Commentary - (2023) Volume 22, Issue 5

Dental Fractures: An In-Depth Analysis of Fractured Teeth
Mia Kate*
 
Department of Dentistry, Universidad De La Salle, Cuauhtemoc, Mexico
 
*Correspondence: Mia Kate, Department of Dentistry, Universidad De La Salle, Cuauhtemoc, Mexico, Email:

Received: 28-Aug-2023, Manuscript No. OHDM-23-23255; Editor assigned: 31-Aug-2023, Pre QC No. OHDM-23-23255 (PQ); Reviewed: 15-Sep-2023, QC No. OHDM-23-23255; Revised: 22-Sep-2023, Manuscript No. OHDM-23-23255 (R); Published: 29-Sep-2023, DOI: 10.35248/2247-2452.23.22.1080

Description

People of all ages are susceptible to the common and frequently disturbing dental condition known as cracked teeth. These frac-tures can happen for a number of reasons, such as unintentional injury, tooth decay, or the condition known as bruxism, which is the habit of clenching and grinding one’s teeth. Beyond the discomfort they cause right away and the aesthetic issues they raise, cracked teeth can also endanger oral health by providing entry points for microorganisms, which could result in infec-tions or additional dental issues. In the field of contemporary dentistry, the nature and various forms of tooth fractures, their underlying causes, and the possible treatments is crucial. This in-depth investigation into shattered teeth seeks to offer insight-ful information to both patients and dental practitioners. This debate emphasizes the value of early identification and prompt intervention by diving into the classification of fractures, their clinical implications, and the tactics used for their diagnosis and management.

Classification of Dental fractures

Craze lines: These tooth cracks are the most benign and can occur often in adults. Craze lines, which often take the shape of thin vertical lines in the tooth’s enamel, are tiny, hairline cracks that form in the tooth but aren’t officially called fractures. Craze lines don’t reach the gums and are typically just a surface issue that doesn’t need to be treated. They rarely hurt and only en-danger oral health if they worsen and spread into the dentin of the tooth. The enamel can get stressed and develop craze lines as a result of an uneven bite, teeth grinding, nail biting, ice eat-ing, and a number of other problems. If the break is only in the enamel, it can be challenging to tell, but the dentist can review.

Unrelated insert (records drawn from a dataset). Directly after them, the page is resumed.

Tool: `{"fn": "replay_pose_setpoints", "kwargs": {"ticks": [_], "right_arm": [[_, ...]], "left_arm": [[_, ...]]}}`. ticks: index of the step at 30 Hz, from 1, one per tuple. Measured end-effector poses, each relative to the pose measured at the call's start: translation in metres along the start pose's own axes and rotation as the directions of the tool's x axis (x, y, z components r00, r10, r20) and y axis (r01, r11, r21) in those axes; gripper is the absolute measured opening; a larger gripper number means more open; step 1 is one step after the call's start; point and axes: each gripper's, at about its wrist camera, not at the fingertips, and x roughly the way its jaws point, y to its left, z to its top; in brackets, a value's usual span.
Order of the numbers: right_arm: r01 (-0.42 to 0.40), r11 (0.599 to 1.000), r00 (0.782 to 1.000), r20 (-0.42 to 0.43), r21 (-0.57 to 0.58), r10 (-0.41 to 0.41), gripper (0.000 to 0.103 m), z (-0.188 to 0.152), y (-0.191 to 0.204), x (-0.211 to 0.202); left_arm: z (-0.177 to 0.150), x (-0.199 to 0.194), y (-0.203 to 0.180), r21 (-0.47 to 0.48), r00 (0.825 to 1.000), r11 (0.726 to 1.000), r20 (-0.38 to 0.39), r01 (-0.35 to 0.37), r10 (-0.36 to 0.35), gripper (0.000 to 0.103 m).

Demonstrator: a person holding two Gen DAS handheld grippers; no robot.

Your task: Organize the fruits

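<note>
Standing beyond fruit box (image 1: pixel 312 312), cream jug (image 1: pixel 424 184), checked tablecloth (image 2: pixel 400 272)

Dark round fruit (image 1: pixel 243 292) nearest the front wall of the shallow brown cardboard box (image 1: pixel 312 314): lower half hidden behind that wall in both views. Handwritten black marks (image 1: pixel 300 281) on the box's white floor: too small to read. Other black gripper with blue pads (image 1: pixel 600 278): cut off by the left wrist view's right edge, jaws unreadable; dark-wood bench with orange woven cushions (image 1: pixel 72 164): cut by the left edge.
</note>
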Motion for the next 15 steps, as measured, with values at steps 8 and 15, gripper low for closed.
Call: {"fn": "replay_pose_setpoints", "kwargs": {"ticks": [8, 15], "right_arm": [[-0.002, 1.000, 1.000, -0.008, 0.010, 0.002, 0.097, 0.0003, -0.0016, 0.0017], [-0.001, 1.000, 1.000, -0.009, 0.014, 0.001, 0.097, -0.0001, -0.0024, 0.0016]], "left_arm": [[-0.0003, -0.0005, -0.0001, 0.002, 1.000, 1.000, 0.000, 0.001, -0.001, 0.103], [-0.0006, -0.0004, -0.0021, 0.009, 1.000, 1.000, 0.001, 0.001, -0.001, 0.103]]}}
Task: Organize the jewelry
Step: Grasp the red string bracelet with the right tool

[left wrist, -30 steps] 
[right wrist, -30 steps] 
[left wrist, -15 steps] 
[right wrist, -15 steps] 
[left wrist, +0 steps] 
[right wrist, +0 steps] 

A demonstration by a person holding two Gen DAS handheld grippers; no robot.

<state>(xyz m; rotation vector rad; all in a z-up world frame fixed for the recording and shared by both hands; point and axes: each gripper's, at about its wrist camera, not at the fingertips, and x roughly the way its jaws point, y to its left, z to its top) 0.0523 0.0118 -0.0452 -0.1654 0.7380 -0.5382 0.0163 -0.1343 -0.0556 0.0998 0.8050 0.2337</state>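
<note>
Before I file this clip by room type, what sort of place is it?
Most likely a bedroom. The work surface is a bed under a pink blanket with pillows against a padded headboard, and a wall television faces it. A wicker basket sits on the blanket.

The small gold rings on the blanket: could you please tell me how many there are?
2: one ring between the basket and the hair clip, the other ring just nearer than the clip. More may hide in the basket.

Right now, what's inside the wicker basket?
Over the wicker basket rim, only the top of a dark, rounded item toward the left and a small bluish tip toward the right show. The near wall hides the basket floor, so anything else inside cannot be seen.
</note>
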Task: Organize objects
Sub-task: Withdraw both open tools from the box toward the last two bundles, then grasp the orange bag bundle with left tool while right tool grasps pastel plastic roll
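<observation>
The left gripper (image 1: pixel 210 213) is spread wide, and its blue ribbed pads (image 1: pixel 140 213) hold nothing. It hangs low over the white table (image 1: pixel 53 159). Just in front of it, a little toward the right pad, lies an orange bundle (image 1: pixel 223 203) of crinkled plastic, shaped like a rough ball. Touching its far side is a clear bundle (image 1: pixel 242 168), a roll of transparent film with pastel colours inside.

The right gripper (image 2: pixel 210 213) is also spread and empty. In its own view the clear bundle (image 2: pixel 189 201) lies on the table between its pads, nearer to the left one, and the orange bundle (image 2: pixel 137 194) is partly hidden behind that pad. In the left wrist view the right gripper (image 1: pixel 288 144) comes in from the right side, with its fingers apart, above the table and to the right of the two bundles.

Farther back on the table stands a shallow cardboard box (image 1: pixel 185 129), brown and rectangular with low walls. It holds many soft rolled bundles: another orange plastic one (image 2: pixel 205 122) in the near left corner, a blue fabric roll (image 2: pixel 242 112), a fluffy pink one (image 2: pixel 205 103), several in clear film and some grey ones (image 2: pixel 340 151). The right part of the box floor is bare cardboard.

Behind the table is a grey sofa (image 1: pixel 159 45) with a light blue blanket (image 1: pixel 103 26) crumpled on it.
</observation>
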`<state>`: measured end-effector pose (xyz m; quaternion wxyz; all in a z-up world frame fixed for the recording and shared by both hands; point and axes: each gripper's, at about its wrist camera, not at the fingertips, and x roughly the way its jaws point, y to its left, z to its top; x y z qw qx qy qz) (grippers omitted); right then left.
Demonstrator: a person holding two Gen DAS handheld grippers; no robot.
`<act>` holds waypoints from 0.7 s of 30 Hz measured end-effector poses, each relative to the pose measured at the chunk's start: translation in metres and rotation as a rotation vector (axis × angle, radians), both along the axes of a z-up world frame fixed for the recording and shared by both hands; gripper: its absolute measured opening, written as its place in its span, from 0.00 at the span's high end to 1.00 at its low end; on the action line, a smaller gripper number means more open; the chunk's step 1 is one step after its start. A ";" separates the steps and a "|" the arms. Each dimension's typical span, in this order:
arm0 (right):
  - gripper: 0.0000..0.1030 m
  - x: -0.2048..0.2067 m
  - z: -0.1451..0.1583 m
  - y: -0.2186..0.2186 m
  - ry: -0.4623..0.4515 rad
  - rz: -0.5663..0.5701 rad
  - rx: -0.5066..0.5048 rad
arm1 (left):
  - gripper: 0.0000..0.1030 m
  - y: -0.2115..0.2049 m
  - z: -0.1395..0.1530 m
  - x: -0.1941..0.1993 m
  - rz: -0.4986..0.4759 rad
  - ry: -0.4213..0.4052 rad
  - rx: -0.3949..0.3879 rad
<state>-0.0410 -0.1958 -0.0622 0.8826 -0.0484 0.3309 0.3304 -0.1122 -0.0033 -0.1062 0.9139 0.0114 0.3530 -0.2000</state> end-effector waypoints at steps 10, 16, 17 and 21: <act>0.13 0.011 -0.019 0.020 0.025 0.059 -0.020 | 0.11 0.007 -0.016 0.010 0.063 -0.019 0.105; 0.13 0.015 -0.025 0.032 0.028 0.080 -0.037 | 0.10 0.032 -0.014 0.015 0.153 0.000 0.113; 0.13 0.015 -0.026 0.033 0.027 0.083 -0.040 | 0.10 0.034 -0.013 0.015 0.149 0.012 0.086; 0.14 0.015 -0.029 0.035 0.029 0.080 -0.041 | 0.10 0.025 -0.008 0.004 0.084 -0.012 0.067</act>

Fractured cusps: These are the most common and benign tooth cracks in adults. Craze lines are microscopic, hairline cracks that grow in the tooth’s enamel but aren’t recognized as frac-tures since they frequently take the form of thin, vertical lines.

In most cases, craze lines are merely a surface issue that doesn’t require treatment because they don’t extend to the gums. They rarely cause pain and only pose a threat to oral health if they get worse and spread into the tooth’s dentin. A variety of issues, including an unequal bite, teeth grinding, nail biting, chewing ice, and others, can cause the enamel to get strained and form craze lines. It can be difficult to determine if the break is solely in the enamel, but the dentist.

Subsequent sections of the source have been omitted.